**DIRECTIONS FOR THIS TASK:**
Set down exactly the entries below, beginning at their first line and ending at the line with "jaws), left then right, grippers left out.".

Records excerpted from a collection

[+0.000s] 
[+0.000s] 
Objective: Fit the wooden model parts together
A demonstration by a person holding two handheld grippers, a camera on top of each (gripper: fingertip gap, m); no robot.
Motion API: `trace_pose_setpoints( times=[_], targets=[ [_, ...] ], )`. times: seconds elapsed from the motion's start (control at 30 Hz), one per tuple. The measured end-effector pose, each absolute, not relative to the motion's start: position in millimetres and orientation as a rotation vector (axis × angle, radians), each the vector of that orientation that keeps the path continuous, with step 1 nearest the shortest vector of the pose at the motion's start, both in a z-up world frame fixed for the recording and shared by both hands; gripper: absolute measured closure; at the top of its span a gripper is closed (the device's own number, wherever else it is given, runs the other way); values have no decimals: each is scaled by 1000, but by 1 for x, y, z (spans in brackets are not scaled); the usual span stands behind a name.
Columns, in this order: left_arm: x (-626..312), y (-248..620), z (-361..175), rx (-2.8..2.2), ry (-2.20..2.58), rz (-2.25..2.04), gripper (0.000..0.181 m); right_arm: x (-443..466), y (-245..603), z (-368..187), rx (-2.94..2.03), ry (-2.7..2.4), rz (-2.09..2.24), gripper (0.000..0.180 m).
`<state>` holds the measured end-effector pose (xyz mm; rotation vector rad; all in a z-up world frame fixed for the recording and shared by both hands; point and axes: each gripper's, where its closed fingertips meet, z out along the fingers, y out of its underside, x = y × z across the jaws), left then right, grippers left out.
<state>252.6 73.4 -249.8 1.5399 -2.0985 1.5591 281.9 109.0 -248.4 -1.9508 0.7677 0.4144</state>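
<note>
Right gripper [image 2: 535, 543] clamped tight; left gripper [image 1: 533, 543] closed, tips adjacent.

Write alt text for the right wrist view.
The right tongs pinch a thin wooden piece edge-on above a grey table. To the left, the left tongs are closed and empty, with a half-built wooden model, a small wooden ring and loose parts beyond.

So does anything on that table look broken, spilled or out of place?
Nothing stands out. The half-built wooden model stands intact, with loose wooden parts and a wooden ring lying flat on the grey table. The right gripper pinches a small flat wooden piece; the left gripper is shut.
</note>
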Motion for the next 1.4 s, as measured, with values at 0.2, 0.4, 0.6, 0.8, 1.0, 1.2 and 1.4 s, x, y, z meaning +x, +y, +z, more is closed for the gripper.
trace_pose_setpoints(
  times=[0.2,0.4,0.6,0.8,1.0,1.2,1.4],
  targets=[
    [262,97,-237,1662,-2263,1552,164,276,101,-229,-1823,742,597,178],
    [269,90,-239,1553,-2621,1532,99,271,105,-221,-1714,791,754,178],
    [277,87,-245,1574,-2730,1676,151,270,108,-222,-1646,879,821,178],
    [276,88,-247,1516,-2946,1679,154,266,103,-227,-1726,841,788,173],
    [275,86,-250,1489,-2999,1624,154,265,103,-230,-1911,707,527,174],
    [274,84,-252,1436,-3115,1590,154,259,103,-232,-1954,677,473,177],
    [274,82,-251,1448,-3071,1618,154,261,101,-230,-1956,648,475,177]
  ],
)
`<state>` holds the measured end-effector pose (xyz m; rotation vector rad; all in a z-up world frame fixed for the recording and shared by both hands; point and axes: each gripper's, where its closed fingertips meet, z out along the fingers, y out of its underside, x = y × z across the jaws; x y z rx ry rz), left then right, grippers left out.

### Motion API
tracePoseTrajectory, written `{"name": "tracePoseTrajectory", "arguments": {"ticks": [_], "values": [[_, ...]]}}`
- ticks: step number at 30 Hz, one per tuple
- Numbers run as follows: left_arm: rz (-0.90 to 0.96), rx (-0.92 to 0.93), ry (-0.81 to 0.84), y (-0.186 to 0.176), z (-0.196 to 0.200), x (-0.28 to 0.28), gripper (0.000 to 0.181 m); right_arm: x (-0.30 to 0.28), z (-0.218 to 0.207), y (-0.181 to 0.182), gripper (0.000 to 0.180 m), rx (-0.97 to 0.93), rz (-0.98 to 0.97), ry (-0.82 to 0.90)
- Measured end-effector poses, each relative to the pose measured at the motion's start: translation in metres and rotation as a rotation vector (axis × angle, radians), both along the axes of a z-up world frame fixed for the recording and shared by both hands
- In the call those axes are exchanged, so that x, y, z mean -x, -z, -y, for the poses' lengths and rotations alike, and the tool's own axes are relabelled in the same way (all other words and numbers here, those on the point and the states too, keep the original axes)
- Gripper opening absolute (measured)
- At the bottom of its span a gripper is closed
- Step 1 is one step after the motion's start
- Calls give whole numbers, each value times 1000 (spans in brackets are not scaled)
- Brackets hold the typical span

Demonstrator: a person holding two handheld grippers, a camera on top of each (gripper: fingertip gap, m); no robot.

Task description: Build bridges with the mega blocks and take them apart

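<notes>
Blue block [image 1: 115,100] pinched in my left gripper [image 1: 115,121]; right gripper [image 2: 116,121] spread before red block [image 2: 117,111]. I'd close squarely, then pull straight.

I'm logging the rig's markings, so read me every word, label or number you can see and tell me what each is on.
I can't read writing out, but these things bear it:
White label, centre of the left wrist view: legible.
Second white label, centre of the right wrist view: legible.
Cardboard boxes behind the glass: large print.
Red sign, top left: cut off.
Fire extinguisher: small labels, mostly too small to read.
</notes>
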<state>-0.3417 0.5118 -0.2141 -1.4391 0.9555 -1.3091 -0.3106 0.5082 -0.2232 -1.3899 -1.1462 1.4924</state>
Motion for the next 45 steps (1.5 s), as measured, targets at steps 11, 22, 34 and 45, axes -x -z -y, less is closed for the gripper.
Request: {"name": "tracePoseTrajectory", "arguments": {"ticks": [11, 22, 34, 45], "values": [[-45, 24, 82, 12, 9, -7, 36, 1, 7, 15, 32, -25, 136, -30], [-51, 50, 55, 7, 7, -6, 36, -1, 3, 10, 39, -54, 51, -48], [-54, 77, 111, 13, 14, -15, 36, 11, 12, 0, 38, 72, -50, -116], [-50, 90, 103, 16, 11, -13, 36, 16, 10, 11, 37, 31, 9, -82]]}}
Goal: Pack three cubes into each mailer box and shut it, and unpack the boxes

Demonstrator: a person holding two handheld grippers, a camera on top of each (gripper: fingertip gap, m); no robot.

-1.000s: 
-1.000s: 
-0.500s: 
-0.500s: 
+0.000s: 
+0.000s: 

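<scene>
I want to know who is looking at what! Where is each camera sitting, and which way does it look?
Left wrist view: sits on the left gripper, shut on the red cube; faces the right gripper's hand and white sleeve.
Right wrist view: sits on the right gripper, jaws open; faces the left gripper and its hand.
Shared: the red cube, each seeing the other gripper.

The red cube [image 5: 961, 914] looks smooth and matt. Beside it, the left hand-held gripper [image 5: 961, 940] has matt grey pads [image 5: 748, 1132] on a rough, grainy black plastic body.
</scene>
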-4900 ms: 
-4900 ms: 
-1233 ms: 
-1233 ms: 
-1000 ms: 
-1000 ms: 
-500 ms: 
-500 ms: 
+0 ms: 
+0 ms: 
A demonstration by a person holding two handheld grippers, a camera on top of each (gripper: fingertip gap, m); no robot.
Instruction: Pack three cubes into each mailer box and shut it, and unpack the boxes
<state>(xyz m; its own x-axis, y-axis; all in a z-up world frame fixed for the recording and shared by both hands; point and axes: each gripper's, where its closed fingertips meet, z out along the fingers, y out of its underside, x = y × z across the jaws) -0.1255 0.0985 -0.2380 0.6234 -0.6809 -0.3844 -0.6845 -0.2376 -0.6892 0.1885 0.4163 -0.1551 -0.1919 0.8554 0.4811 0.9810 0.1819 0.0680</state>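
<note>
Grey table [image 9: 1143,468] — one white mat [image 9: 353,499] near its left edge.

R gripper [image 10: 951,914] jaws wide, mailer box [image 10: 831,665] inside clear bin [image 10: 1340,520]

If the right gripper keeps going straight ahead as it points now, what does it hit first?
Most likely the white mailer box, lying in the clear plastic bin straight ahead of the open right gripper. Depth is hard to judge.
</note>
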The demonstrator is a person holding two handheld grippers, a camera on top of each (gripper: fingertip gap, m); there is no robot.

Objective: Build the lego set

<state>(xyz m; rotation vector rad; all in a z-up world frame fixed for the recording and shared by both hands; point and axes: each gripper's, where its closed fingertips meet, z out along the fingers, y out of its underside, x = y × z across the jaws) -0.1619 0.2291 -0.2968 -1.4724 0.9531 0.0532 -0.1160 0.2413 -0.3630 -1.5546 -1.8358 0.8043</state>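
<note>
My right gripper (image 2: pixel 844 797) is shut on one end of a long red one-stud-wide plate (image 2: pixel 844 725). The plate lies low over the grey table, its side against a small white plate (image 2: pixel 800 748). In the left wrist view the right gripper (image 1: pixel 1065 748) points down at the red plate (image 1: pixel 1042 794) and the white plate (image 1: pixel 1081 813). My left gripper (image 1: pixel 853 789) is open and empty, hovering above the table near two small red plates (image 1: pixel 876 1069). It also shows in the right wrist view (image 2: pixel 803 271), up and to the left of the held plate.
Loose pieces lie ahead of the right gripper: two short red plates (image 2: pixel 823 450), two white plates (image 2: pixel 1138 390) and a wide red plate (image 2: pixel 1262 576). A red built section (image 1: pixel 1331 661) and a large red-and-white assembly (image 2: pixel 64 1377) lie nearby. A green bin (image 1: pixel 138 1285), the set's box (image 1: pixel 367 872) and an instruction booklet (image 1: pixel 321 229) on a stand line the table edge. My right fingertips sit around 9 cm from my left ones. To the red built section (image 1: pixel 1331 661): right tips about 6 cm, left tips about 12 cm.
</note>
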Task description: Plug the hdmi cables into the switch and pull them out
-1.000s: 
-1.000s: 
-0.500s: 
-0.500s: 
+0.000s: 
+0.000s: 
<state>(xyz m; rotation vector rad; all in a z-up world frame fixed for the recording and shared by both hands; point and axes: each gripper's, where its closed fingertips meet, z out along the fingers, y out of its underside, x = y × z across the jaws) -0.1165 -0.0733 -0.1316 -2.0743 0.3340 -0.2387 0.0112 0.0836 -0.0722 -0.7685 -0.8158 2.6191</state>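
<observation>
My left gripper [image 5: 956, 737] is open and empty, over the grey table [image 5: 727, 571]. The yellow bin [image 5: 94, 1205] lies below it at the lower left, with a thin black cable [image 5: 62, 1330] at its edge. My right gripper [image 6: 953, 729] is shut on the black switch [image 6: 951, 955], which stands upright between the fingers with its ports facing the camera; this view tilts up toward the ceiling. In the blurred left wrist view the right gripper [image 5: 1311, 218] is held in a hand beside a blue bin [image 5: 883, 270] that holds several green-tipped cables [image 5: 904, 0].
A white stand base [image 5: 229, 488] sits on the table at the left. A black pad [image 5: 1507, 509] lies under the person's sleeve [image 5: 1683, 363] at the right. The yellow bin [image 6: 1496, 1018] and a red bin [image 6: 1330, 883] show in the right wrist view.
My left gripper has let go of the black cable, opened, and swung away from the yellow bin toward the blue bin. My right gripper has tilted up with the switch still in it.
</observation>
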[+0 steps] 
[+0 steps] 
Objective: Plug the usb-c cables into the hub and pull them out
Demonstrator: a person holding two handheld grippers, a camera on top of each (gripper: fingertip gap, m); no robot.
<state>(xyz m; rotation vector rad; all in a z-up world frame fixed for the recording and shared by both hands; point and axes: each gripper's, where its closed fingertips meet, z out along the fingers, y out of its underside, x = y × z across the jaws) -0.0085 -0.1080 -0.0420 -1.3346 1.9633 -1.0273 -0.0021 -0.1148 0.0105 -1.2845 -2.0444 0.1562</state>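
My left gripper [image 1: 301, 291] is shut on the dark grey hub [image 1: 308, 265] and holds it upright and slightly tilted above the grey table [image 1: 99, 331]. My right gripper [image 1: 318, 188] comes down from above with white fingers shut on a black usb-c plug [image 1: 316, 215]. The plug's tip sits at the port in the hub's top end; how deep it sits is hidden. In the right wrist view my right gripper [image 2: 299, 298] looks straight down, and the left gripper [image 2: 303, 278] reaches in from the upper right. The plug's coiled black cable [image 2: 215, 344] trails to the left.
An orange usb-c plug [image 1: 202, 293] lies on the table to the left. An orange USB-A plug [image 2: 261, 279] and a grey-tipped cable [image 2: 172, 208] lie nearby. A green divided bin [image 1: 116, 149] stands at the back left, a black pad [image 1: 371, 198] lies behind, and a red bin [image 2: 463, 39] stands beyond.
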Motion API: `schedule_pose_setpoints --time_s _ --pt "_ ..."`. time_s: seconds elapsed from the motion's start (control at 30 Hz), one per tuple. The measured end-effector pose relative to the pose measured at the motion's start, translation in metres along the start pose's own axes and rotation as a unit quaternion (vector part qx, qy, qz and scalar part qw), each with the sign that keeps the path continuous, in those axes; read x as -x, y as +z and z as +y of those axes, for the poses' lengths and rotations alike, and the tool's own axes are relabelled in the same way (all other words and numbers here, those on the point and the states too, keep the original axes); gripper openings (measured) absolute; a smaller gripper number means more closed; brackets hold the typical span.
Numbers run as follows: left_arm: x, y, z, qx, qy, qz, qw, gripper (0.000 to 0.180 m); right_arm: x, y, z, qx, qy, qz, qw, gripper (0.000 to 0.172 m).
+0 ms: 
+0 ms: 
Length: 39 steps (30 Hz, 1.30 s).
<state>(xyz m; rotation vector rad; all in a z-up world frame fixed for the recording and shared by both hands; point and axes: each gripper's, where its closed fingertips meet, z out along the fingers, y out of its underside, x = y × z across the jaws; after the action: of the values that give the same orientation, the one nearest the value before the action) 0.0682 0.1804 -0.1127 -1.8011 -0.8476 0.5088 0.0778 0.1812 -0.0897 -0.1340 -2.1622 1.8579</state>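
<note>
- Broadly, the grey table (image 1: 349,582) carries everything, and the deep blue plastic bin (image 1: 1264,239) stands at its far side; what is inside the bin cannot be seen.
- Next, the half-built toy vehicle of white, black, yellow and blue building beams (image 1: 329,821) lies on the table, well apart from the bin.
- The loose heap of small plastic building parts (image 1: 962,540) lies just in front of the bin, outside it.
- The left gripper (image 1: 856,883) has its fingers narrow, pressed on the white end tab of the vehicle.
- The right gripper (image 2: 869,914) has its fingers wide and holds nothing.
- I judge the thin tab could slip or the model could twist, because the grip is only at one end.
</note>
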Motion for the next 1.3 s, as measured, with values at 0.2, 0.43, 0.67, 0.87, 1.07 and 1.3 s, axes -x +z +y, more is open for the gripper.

**TASK ANSWER:**
[+0.000s] 
[+0.000s] 
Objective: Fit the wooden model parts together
A demonstration by a person holding two handheld grippers, a camera on top of each (gripper: fingertip gap, m); no robot.
Motion API: `trace_pose_setpoints( times=[_], targets=[ [_, ...] ], )`. times: seconds elapsed from the motion's start (control at 30 Hz), one per tuple. The measured end-effector pose, each absolute, not relative to the motion's start: position in millimetres and orientation as a rotation vector (axis × angle, radians), each the vector of that orientation that keeps the path continuous, with step 1 nearest the shortest vector of the pose at the motion's start, both in a z-up world frame fixed for the recording and shared by both hands; gripper: absolute measured closure; at the top of its span a gripper is closed (the device's own number, wherever else it is given, runs the other way); values have no decimals: each is scaled by 1000, but by 1 for x, y, z (spans in brackets are not scaled); the usual span stands behind a name.
Columns, in this order: left_arm: x (-626..312), y (-248..620), z (-361..175), rx (-2.8..2.2), ry (-2.20..2.58), rz (-2.25..2.04), gripper (0.000..0.181 m); right_arm: x (-443..466), y (-245..603), z (-368..187), rx (-2.94..2.03), ry (-2.7..2.4), rz (-2.09..2.24), gripper (0.000..0.180 m).
`<state>` holds the measured end-effector pose (xyz mm; rotation vector rad; all in a z-up world frame fixed for the recording and shared by both hands; point and axes: each gripper's, where its closed fingertips meet, z out along the fingers, y out of its underside, x = y × z across the jaws), left then right, grippers left out.

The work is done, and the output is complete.